- Task objective: The data is to be repeated exactly, with the images removed.

(Collected data)
· · · · ·

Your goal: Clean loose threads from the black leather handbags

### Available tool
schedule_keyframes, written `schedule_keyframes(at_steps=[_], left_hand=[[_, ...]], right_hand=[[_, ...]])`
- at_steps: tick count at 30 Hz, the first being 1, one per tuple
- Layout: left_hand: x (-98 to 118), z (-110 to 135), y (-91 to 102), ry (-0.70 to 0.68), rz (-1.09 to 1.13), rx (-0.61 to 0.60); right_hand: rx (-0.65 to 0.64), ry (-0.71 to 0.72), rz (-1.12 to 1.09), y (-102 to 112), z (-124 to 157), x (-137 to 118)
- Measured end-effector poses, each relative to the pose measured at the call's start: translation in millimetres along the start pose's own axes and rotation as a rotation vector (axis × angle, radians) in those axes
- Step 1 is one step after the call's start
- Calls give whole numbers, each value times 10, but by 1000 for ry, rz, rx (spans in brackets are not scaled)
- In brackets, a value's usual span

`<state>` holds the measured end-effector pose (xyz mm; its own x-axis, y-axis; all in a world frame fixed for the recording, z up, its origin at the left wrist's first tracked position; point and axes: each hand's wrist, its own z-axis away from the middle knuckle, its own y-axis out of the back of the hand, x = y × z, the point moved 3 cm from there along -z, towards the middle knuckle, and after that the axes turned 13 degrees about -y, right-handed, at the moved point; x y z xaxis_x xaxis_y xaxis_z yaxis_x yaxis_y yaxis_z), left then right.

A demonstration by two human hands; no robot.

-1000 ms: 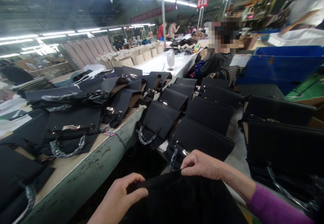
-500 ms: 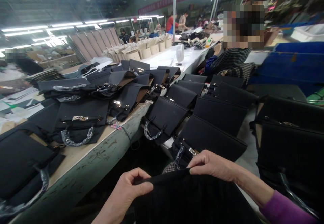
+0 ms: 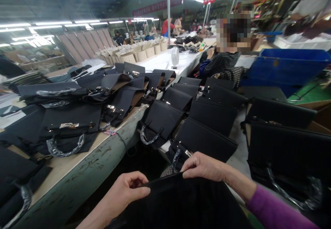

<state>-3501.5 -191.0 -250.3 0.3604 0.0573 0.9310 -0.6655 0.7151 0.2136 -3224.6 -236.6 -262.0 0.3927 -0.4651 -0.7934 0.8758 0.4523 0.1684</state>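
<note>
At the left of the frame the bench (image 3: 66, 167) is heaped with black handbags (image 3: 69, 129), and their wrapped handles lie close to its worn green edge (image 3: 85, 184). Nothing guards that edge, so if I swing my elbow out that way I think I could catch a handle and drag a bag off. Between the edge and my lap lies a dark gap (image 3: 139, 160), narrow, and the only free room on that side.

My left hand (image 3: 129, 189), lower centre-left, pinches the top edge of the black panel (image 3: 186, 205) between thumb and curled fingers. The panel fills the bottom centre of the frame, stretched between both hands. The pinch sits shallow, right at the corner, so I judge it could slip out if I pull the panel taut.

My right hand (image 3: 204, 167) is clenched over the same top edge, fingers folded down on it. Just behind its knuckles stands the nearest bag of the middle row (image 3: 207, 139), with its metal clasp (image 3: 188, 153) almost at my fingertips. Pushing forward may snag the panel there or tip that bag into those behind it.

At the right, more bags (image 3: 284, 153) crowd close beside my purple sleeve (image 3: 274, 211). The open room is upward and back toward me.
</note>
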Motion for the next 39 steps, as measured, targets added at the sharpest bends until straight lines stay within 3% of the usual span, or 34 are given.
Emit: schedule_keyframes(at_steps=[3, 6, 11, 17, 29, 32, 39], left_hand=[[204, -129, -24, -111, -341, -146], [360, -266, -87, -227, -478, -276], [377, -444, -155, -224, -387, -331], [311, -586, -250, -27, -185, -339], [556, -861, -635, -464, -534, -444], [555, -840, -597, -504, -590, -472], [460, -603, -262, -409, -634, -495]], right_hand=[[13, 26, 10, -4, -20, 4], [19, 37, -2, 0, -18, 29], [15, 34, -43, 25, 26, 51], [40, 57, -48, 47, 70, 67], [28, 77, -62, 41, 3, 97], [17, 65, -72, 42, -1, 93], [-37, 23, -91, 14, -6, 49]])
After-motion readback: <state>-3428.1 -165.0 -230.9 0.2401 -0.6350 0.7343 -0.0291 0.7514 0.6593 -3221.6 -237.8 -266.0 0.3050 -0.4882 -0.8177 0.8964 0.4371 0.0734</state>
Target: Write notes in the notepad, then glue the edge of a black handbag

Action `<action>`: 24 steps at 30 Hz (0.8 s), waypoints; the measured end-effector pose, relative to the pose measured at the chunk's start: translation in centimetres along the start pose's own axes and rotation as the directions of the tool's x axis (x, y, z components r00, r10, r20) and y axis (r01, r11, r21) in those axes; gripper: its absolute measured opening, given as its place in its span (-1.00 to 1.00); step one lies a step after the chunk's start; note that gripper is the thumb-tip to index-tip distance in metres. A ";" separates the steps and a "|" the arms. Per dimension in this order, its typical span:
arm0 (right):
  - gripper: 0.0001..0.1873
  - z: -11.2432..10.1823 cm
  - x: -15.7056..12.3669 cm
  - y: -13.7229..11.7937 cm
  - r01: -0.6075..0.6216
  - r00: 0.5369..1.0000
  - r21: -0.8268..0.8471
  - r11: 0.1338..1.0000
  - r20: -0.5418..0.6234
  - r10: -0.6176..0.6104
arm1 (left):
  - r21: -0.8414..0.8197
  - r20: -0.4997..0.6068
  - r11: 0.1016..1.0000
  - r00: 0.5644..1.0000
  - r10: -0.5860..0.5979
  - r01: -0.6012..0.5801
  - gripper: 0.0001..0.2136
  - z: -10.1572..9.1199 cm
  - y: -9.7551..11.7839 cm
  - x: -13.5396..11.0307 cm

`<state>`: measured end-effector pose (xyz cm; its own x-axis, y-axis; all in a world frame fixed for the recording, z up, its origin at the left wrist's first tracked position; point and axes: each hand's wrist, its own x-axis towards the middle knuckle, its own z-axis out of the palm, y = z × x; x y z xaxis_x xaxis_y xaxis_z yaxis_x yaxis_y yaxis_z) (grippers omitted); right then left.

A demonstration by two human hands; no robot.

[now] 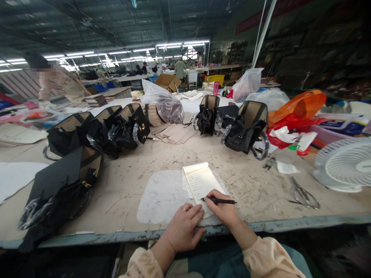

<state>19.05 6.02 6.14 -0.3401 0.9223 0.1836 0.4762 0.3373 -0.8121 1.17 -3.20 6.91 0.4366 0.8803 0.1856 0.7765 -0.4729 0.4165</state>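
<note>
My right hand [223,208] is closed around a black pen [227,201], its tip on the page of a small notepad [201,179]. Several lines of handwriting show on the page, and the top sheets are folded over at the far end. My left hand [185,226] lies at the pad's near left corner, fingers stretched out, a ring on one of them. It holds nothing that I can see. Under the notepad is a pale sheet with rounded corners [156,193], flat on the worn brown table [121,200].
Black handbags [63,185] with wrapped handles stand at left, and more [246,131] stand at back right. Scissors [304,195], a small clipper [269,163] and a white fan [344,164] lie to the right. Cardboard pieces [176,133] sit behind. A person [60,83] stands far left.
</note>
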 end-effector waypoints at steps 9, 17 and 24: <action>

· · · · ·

- Exercise answer:
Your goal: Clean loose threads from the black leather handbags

### Available tool
schedule_keyframes, written `schedule_keyframes(at_steps=[_], left_hand=[[_, ...]], right_hand=[[_, ...]])`
- at_steps: tick count at 30 Hz, the first being 1, one per tuple
- Layout: left_hand: x (-98 to 118), z (-110 to 135), y (-91 to 102), ry (-0.70 to 0.68), rz (-1.09 to 1.13), rx (-0.61 to 0.60); right_hand: rx (-0.65 to 0.64), ry (-0.71 to 0.72), rz (-1.12 to 1.09), y (-102 to 112), z (-124 to 157), x (-137 to 118)
- Measured end-effector poses, each relative to the pose measured at the call's start: translation in millimetres along the start pose's own axes and rotation as a rotation vector (axis × angle, radians) in those axes
- Step 1 is one step after the call's start
- Calls give whole numbers, each value times 10, but by 1000 for ry, rz, rx (spans in brackets are not scaled)
- In brackets, a value's usual span

`<state>` holds the measured end-effector pose (xyz mm; its own x-axis, y-axis; all in a world frame fixed for the recording, z up, its origin at the left wrist's first tracked position; point and axes: each hand's wrist, its own z-axis away from the middle knuckle, its own y-axis out of the back of the hand, x = y × z, the point moved 3 cm from there along -z, towards the middle knuckle, and after that the axes turned 13 degrees about -y, right-handed, at the moved point; x y z xaxis_x xaxis_y xaxis_z yaxis_x yaxis_y yaxis_z), left then right.

A demonstration by two human hands; no robot.

-1000 ms: 
-500 ms: 
+0 ms: 

<state>-3501.5 -191.0 -250.3 0.3604 0.0573 0.9310 -0.6655 0.7151 0.2136 -3224.6 -236.6 -262.0 0.3927 -0.4651 -0.7934 0.8758 0.4523 0.1684</state>
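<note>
At the left of the frame the bench (image 3: 66, 167) is heaped with black handbags (image 3: 69, 129), and their wrapped handles lie close to its worn green edge (image 3: 85, 184). Nothing guards that edge, so if I swing my elbow out that way I think I could catch a handle and drag a bag off. Between the edge and my lap lies a dark gap (image 3: 139, 160), narrow, and the only free room on that side.

My left hand (image 3: 129, 189), lower centre-left, pinches the top edge of the black panel (image 3: 186, 205) between thumb and curled fingers. The panel fills the bottom centre of the frame, stretched between both hands. The pinch sits shallow, right at the corner, so I judge it could slip out if I pull the panel taut.

My right hand (image 3: 204, 167) is clenched over the same top edge, fingers folded down on it. Just behind its knuckles stands the nearest bag of the middle row (image 3: 207, 139), with its metal clasp (image 3: 188, 153) almost at my fingertips. Pushing forward may snag the panel there or tip that bag into those behind it.

At the right, more bags (image 3: 284, 153) crowd close beside my purple sleeve (image 3: 274, 211). The open room is upward and back toward me.
</note>
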Motion for the next 39 steps, as measured, targets added at the sharpest bends until straight lines stay within 3% of the usual span, or 34 are given.
Emit: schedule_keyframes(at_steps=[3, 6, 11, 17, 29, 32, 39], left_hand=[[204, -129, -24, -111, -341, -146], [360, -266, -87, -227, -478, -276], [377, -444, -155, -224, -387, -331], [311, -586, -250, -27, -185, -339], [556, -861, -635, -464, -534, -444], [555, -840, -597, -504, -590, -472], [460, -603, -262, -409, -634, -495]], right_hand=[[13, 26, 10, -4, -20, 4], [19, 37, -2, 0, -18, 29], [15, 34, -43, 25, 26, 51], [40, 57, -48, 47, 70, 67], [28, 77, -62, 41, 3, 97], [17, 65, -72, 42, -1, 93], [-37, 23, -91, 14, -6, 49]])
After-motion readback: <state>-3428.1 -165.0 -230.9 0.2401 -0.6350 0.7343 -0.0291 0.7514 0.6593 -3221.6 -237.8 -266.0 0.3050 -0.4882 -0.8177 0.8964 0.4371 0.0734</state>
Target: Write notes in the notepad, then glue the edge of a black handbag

Action `<action>`: 24 steps at 30 Hz (0.8 s), waypoints; the measured end-effector pose, relative to the pose measured at the chunk's start: translation in centimetres along the start pose's own axes and rotation as the directions of the tool's x axis (x, y, z components r00, r10, r20) and y axis (r01, r11, r21) in those axes; gripper: its absolute measured opening, given as its place in its span (-1.00 to 1.00); step one lies a step after the chunk's start; note that gripper is the thumb-tip to index-tip distance in metres. A ";" separates the steps and a "|" the arms. Per dimension in this order, its typical span:
arm0 (right):
  - gripper: 0.0001..0.1873
  - z: -11.2432..10.1823 cm
  - x: -15.7056..12.3669 cm
  - y: -13.7229..11.7937 cm
  - r01: -0.6075..0.6216
  - r00: 0.5369..1.0000
  - r21: -0.8268..0.8471
  - r11: 0.1338..1.0000
  - r20: -0.5418..0.6234
  - r10: -0.6176..0.6104
arm1 (left):
  - r21: -0.8414..0.8197
  - r20: -0.4997..0.6068
  - r11: 0.1016..1.0000
  - r00: 0.5644..1.0000
  - r10: -0.5860..0.5979
  - r01: -0.6012..0.5801
  - gripper: 0.0001..0.2136
  - z: -10.1572..9.1199 cm
  - y: -9.7551..11.7839 cm
  - x: -13.5396..11.0307 cm

`<state>`: measured end-effector pose (xyz cm; its own x-axis, y-axis; all in a world frame fixed for the recording, z up, its origin at the left wrist's first tracked position; point and axes: each hand's wrist, its own x-axis towards the middle knuckle, its own z-axis out of the palm, y = z × x; x y z xaxis_x xaxis_y xaxis_z yaxis_x yaxis_y yaxis_z) (grippers omitted); right then left.

A demonstration by two human hands; no robot.

[now] 

<state>19.05 6.02 6.14 -0.3401 0.9223 0.1836 0.4762 0.3373 -0.8121 1.17 -3.20 6.91 0.4366 0.8803 0.1856 0.7765 -0.4729 0.4165</state>
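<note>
My right hand [223,208] is closed around a black pen [227,201], its tip on the page of a small notepad [201,179]. Several lines of handwriting show on the page, and the top sheets are folded over at the far end. My left hand [185,226] lies at the pad's near left corner, fingers stretched out, a ring on one of them. It holds nothing that I can see. Under the notepad is a pale sheet with rounded corners [156,193], flat on the worn brown table [121,200].
Black handbags [63,185] with wrapped handles stand at left, and more [246,131] stand at back right. Scissors [304,195], a small clipper [269,163] and a white fan [344,164] lie to the right. Cardboard pieces [176,133] sit behind. A person [60,83] stands far left.
</note>
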 end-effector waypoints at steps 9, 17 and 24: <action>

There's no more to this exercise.